• [The problem]
Only the lines from the start of the entries through the line with "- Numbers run" are wanted; please output them exactly.

(Data extracted from a collection)

---

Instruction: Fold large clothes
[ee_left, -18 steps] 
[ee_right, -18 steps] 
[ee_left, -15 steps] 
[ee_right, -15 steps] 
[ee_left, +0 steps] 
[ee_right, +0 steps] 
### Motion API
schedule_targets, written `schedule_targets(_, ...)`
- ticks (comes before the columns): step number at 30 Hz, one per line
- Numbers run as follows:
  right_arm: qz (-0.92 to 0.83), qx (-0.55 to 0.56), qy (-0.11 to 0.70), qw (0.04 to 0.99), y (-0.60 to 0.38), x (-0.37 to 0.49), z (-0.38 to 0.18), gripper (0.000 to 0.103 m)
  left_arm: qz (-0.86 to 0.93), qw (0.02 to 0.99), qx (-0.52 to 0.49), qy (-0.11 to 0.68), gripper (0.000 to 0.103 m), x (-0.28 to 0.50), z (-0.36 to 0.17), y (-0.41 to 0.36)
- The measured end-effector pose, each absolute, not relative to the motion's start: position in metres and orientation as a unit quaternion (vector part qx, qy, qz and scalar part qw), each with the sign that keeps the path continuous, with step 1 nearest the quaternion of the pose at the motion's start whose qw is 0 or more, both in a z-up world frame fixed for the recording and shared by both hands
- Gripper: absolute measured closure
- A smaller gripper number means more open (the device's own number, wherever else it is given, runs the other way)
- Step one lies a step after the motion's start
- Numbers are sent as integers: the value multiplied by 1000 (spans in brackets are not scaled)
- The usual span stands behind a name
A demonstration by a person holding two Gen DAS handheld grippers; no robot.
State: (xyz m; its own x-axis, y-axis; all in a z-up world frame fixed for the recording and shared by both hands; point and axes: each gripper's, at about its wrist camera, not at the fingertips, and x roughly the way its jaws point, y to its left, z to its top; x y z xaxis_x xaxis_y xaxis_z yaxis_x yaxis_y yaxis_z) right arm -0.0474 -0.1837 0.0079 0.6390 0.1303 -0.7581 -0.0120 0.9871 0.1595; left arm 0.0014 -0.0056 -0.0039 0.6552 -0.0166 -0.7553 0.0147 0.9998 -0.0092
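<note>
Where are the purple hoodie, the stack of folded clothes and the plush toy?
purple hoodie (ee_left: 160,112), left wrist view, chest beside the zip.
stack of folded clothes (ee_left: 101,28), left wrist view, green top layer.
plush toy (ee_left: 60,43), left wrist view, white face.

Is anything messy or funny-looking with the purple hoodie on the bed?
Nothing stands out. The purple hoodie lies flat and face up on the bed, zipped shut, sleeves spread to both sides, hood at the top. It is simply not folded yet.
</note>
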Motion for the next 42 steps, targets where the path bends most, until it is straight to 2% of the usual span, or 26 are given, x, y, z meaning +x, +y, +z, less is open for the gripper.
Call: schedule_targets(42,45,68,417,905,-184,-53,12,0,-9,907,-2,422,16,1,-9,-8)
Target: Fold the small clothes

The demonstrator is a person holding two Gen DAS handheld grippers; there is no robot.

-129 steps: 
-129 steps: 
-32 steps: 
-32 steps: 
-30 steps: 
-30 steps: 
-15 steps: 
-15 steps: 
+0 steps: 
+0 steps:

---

• [Your response]
Instruction: Fold large clothes
[ee_left, -18 steps] 
[ee_right, -18 steps] 
[ee_left, -15 steps] 
[ee_right, -15 steps] 
[ee_left, +0 steps] 
[ee_right, +0 steps] 
### Motion API
schedule_targets, written `schedule_targets(_, ...)`
- ticks (comes before the columns): step number at 30 Hz, one per line
- Numbers run as follows:

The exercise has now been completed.